Dir.
Mike Leigh, 2004, UK, 125 mins
Cast:
Imelda Staunton, Phil Davis
Once dubbed "maestro of the mundane", Mike Leigh is well-known for harnessing the dramatic potential of everyday life. This is certainly the case with his latest film. In Vera Drake, Leigh has carved out of the tiniest, most well-meaning of lives, a heroine of tragic proportions. Imelda Staunton offers an unforgettable performance as a woman who is criminalised for her own selflessness and goodwill.
Vera Drake (Staunton) is a kind and gentle woman living frugally in a cramped post-war north London tenement flat with her husband and grown-up children. Her family is close, loving and hard-working - they are not rich but together they manage to make ends meet. Vera wishes only the happiness of her family and of those less fortunate - be it her elderly mother, her bed-ridden neighbour, or the young man next door for whom Vera's delicious stews are a sheer luxury compared to his staple diet of bread and dripping.
Vera's unassuming optimism, however, conceals an extraordinary secret - a secret which, although motivated purely by her own altruism, will have terrible consequences. For 20 years, Vera has been visiting the homes of pregnant women and carrying out a crude abortion procedure using hot soapy water, disinfectant and a syringe. She accepts no money for her services; Vera genuinely (if naively) believes that, as the only recourse for these mostly working-class women, the service she provides is a necessity.
Vera knows all too well that, in the eyes of the law, she is a criminal (abortion was illegal in the UK until 1967). When one of her operations goes wrong she finds herself at the centre of a police investigation which devastates the Drake family and destroys Vera's spirit. From this point onwards, she can scarcely utter a word, let alone a heroic defence. Gone is the perennially cheerful Vera: in her place a broken woman. Imelda Staunton's performance is hugely affecting, all the more so for its understatement and restrain: she takes us from one extreme to the other with just her eyes and face. Indeed Leigh uses close-ups more extensively in this film than he has before.

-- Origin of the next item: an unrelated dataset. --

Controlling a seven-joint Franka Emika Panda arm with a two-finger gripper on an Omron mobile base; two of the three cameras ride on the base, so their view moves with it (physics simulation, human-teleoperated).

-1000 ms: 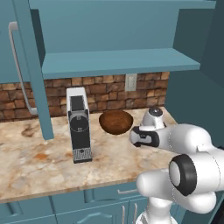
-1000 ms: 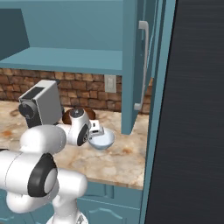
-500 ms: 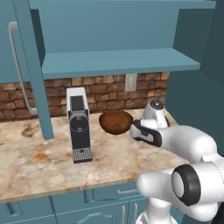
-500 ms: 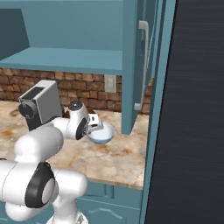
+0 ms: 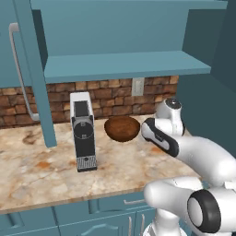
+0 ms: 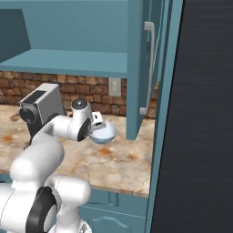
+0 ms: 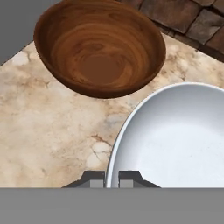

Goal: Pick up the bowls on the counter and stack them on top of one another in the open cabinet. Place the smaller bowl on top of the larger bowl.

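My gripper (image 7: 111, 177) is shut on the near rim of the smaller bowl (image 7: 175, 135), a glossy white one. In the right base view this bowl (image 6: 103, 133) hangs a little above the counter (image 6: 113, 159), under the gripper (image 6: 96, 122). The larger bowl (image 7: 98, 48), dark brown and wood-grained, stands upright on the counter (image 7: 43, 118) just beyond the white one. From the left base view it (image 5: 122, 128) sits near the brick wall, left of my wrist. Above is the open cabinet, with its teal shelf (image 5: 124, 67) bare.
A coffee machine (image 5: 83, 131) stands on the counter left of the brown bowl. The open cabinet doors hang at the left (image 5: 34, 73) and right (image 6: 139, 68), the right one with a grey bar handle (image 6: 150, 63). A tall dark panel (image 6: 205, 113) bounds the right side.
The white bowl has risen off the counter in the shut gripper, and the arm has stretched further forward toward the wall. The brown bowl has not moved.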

Vera Drake is the most unlikely of heroines. She is not making a political stand; she does not set out to confront injustice; ultimately she breaks the law and is crushed by its weight. But in her own quiet way, there is a sense that her actions and her beliefs are heroic. She is not some grubby backstreet abortionist in it for the money. In spite of the insignificance of her own life, she is possessed with a rare quality - the utter belief in the righteousness of her actions. Ahead of her time, Vera has faith in the ideal that women should have the right to choose abortion, an ideal which is still controversial today. It is her absolute conviction that makes Vera Drake a hero; and it is this which brings about her tragic downfall.
Although Vera Drake is a controversial film, Leigh does not rejoice in that controversy. He does not encumber this intimate drama with a political agenda (unlike Ken Loach, with whom he is often compared): instead of passing judgement on Vera, he celebrates her spirit and observes her world fall apart with his usual candid meticulousness. His 1950s is an innocent era - an age when the young are old before their time, an age before rock n' roll, sexual liberation and the Pill. The naivety of Vera herself is perhaps reflected in that of the era and in Leigh's simple, artless camerawork. It is also a colourless age - composed here in dark monochrome greens which envelop everything from the cheaply painted rooms to Vera's coat. Against this dreary backdrop, the lively cast of characters shine with great warmth, not least the humble Phil Davis as Vera's ever-supportive husband.
Although painstakingly rooted in time and place, Vera Drake nevertheless feels almost contemporary and universal, as if the 1950s setting is a metaphor for a wider human story. As the altogether convincing tale of a defenceless woman criminalised for her beliefs, this is perhaps one of Mike Leigh's most timeless films, and definitely one of his most poignant.